The financial statements of Danfoss A/S have been prepared in accordance with the International Financial Reporting Standards (IFRS) as adopted by the EU and further requirements in the Danish Financial Statements Act.
Unless otherwise indicated, the Annual Report is presented in DKK rounded to the nearest million.
The Board of Directors and the Group Executive Team reviewed and approved the Annual Report 2017 on February 22, 2018, and it will be presented for approval at the Annual General Meeting to be held on April 20, 2018. The
Annual General Meeting has the power to amend and reissue the financial statements.
Besides the following section, the accounting policies for Danfoss A/S are the same as for the Danfoss Group. Please refer to Note 26 in the consolidated financial statements for the Danfoss Group. The impact of new accounting
standards, as described in Note 26 in the consolidated financial statements for the Danfoss Group is also assessed as immaterial to Danfoss A/S.
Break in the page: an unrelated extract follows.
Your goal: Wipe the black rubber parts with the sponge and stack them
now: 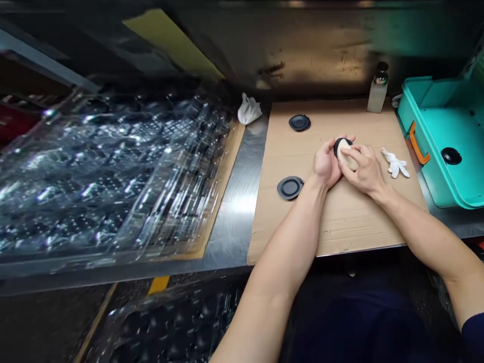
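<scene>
Both hands (346,164) gripping round cap (343,149), tilted on edge

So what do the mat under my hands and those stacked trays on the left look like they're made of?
The mat looks like plain brown corrugated cardboard: matte, creased, frayed at the front edge. The stacked trays look like thin clear moulded plastic, glossy with bright glints; blur hides detail.
</scene>
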Available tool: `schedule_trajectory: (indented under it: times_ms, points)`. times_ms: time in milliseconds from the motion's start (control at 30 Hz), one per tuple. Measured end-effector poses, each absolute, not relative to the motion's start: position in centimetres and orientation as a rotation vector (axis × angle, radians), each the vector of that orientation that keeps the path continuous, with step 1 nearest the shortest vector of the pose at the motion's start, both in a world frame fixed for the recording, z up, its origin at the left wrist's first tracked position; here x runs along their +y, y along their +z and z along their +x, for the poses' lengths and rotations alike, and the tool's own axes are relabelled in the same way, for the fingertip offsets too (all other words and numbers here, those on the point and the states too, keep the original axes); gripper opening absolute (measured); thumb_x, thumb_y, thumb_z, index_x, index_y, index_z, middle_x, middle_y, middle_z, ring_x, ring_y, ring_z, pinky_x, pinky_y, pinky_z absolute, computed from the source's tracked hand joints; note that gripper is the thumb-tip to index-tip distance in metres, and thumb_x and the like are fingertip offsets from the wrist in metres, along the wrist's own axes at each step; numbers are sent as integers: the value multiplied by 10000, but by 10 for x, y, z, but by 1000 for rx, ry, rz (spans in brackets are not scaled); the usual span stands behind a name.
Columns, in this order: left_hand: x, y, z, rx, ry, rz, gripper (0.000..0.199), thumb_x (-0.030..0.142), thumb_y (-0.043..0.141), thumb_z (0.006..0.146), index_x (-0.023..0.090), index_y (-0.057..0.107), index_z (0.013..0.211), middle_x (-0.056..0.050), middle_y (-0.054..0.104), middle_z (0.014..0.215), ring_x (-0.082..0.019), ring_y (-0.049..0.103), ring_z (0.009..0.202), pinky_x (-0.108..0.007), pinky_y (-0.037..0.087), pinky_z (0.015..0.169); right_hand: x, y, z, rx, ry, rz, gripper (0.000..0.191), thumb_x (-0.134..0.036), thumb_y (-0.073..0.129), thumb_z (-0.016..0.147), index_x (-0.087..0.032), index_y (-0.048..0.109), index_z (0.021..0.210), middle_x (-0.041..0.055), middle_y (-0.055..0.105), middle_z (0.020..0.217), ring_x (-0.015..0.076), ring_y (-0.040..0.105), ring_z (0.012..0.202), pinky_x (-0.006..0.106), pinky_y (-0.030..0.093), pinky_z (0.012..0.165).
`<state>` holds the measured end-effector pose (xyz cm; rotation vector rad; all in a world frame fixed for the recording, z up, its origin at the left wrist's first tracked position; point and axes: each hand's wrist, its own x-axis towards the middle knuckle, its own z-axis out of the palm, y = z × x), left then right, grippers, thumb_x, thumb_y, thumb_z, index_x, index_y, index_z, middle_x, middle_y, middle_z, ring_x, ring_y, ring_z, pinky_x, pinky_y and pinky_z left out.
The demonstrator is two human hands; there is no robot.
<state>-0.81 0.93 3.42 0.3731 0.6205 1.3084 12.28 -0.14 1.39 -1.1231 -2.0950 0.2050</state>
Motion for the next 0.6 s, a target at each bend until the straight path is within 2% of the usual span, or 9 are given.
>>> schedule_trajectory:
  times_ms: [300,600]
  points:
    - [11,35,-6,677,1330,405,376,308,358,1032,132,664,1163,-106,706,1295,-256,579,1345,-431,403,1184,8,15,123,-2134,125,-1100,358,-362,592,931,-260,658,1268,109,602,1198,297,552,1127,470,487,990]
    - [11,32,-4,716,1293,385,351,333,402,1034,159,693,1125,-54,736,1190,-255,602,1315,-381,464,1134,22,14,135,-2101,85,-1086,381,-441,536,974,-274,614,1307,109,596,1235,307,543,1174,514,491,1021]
INVESTMENTS IN SUBSIDIARIES, ASSOCIATES AND JOINT VENTURES
In Danfoss A/S’ financial statements, investments in subsidiaries, associates and joint ventures are measured at cost. In case of indication of impairment, an impairment test is made. If the recoverable amount is lower than
cost, investments are writen down to this lower value. Impairments are recognized in Danfoss A/S’ income statement under financial expenses. Reversal of impairments are recognized under financial income.
Dividends from investments in subsidiaries, associates and joint ventures are recognized in Danfoss A/S’ income statement under financial income in the year, when the dividends are declared.
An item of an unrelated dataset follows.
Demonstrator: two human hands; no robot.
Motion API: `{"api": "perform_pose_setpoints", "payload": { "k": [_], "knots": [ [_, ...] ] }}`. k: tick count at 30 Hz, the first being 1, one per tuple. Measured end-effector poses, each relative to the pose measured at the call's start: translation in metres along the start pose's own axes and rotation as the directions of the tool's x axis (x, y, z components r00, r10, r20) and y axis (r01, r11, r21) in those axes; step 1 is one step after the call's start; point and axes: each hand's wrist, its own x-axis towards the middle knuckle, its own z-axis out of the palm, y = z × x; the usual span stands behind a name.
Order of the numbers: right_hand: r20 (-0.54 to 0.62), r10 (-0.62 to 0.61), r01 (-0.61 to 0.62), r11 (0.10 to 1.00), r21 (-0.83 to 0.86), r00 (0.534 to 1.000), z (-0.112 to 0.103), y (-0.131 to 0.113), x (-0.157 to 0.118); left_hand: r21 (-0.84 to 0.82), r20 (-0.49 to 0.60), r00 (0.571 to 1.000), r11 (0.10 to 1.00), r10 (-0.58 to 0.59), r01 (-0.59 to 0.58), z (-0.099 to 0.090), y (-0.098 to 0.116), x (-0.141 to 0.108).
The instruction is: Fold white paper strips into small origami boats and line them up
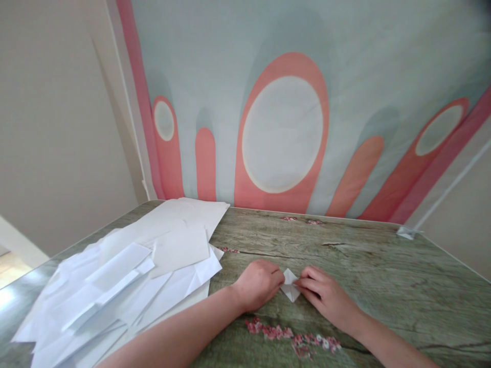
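Note:
A small folded piece of white paper (290,292), diamond-shaped with a crease down its lower half, lies between my two hands on the table. My left hand (260,284) is closed at its left corner, the fingertips curled against the paper. At the right corner, my right hand (321,292) pinches the edge between thumb and fingers. The fingertips partly cover both side corners.
A spread pile of white paper sheets (180,250), some folded, covers the left of the wood-patterned table (368,266). A small clear-and-white object (405,232) sits at the far right corner. Behind the table hangs a printed backdrop (222,61).

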Motion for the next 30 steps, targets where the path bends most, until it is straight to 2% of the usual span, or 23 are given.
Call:
{"api": "perform_pose_setpoints", "payload": {
  "k": [4,9,15,19,30],
  "knots": [
    [0.006,0.117,-0.117,0.985,0.128,0.993,0.001,-0.001,0.004,-0.174,0.003,0.994,0.979,-0.109,0.108,0.005,-0.002,0.001],
    [-0.010,0.241,-0.238,0.961,0.138,0.970,0.006,0.001,0.008,-0.283,0.033,0.976,0.935,-0.213,0.214,0.007,-0.001,0.002],
    [-0.033,0.315,-0.311,0.947,0.083,0.949,0.011,0.001,0.010,-0.295,0.055,0.958,0.912,-0.282,0.285,0.009,0.003,0.004],
    [-0.027,0.356,-0.350,0.929,0.123,0.934,0.011,-0.002,0.011,-0.280,0.059,0.945,0.903,-0.322,0.325,0.011,0.006,0.006],
    [-0.001,0.395,-0.394,0.918,0.050,0.919,0.013,-0.003,0.014,-0.195,0.072,0.904,0.883,-0.422,0.428,0.015,0.013,0.014]
  ]
}}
CORPORATION TAX AND DEFERRED TAX
Danfoss A/S is jointly taxed with its Danish subsidiaries and sister subsidiaries. Current tax and deferred tax is allocated between the jointly taxed companies. The jointly taxed companies are taxed under the tax prepayment
scheme.
RESERVE FOR CAPITALIZED DEVELOPMENT PROJECTS
Danfoss A/S has established a non-distributable reserve in equity regarding development projects capitalized. This reserve will be reversed as the development projects have effect on the income statements. The amount is
presented net of deferred tax.
COMPARATIVE FIGURES
Some comparative figures have been adjusted to improve comparability.
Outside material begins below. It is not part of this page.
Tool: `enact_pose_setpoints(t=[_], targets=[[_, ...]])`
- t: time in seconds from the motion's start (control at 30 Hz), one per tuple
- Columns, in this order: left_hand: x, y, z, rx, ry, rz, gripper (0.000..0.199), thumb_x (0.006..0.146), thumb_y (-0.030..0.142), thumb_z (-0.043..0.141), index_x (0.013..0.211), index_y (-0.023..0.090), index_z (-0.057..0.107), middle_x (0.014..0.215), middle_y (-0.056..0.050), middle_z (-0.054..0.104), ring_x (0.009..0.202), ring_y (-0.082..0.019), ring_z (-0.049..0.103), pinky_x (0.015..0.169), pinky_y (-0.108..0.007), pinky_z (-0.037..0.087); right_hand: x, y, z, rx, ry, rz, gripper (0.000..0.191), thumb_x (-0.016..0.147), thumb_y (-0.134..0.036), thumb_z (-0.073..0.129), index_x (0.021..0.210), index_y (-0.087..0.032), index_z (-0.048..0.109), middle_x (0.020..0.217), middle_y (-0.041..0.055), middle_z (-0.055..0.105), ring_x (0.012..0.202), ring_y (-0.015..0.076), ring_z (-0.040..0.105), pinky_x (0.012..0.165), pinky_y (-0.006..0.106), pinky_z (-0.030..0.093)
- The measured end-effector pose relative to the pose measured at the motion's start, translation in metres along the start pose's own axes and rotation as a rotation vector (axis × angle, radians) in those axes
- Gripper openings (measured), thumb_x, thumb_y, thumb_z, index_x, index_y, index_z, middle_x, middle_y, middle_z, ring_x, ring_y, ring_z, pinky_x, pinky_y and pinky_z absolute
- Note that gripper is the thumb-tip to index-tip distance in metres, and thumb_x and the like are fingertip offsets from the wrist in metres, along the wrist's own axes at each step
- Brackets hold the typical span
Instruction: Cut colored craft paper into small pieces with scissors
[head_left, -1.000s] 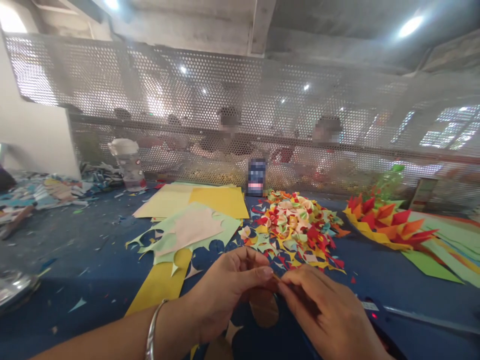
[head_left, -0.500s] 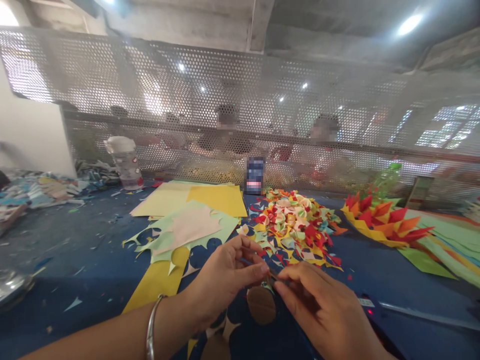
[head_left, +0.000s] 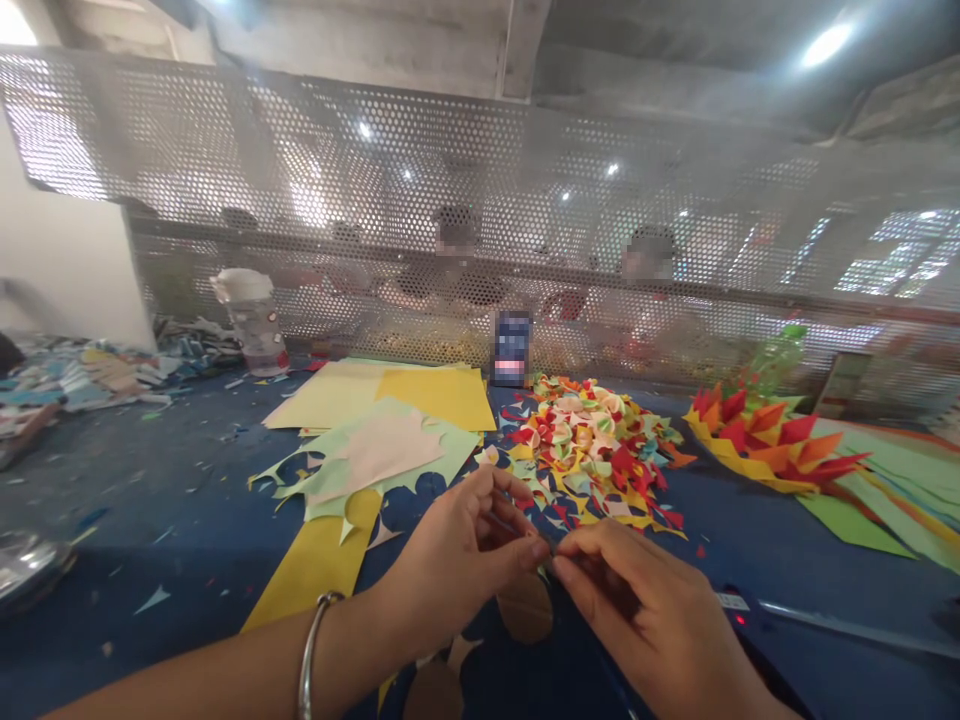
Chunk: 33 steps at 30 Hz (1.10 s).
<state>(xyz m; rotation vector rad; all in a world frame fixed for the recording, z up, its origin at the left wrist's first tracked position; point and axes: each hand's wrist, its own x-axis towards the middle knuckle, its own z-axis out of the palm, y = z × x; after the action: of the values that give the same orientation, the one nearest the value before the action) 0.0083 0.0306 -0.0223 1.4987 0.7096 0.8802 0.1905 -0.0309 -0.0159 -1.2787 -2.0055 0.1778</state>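
My left hand (head_left: 491, 545), with a silver bangle on its wrist, is closed with thumb and fingertips pinched together. Close against it, my right hand (head_left: 637, 590) is also pinched. Whatever sits between the fingertips is small and mostly hidden, so I cannot make it out. Just below the fingertips lies a brown cardboard disc (head_left: 526, 608). A second brown disc (head_left: 433, 690) shows at the bottom edge, with pale paper scraps (head_left: 463, 654) by it. Beyond the hands rises a heap of small curled paper pieces (head_left: 592, 430) in red, yellow, cream and green.
Punched green paper (head_left: 442, 455) and yellow sheets (head_left: 442, 395) lie left of the heap. A phone (head_left: 511, 348) stands against the perforated metal screen (head_left: 337, 160). A tumbler (head_left: 255, 325) is at the left; a red-orange paper flower (head_left: 772, 440) and a green bottle (head_left: 780, 360) are at the right.
My hands stay nearly in place; the left thumb tip has shifted slightly right, closer to the right fingertips. The view has moved a little.
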Motion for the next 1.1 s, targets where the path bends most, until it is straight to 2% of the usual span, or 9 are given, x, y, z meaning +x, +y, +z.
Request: enact_pose_setpoints(t=[0.47,0.73,0.87,1.1], targets=[[-0.0018,0.0078,0.0020,0.082,-0.010,0.025,0.038,0.074,0.020,0.067,0.106,0.018,0.047,0.081,-0.001,0.063,0.071,-0.013,0.059,0.066,-0.028,0.047,0.0015,0.0003,0.0007,-0.004,-0.015,0.029,0.011,0.090,-0.025,0.051,0.083,-0.023,0.059,0.070,-0.0023,0.061,0.057,0.0123,0.056,0.056,0.023,0.044],[-0.0009,0.0057,0.0031,0.170,0.006,0.033,0.043,0.072,0.024,0.069,0.108,0.018,0.046,0.084,-0.002,0.063,0.071,-0.015,0.060,0.065,-0.031,0.047,-0.0009,0.0042,0.0023,-0.045,0.017,-0.035,0.008,0.090,-0.022,0.051,0.087,-0.022,0.058,0.074,-0.0016,0.064,0.060,0.0126,0.059,0.055,0.023,0.043],[-0.0034,0.0056,0.0024,0.151,-0.027,0.027,0.044,0.072,0.025,0.070,0.109,0.019,0.046,0.084,-0.001,0.062,0.070,-0.015,0.059,0.063,-0.030,0.047,-0.0006,0.0040,0.0019,-0.047,0.042,-0.060,0.008,0.091,-0.021,0.052,0.095,-0.022,0.058,0.081,-0.0002,0.066,0.064,0.0122,0.061,0.059,0.022,0.046],[-0.0009,0.0042,-0.0021,0.000,-0.104,-0.015,0.053,0.071,0.031,0.075,0.112,0.018,0.044,0.082,-0.001,0.062,0.071,-0.014,0.059,0.063,-0.027,0.045,0.0021,0.0023,-0.0004,-0.042,-0.010,-0.076,0.011,0.091,-0.018,0.049,0.096,-0.025,0.056,0.082,-0.0014,0.064,0.067,0.0121,0.060,0.062,0.022,0.046]])
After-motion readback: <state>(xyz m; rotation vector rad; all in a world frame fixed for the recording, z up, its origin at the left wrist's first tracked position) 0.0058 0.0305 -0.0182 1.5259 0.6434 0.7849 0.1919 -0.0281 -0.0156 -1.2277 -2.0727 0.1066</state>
Note 17 Significant accounting estimates for Danfoss A/S
Significant accounting estimates for Danfoss A/S concern investments in subsidiaries, associates and joint ventures.
In Danfoss A/S’ financial statements, investments in subsidiaries, associates and joint ventures are measured at cost. In case of indication of impairment, an impairment test is made. If the recoverable amount is lower than cost,
investments are written down to this lower value.
Due to the nature of the operations of the investments, estimates have to be made of expected cash flows many years into the future, which will be subject to some degree of uncertainty. The investments in subsidiaries, associates
and joint ventures are described in more detail in Note 7 Investments.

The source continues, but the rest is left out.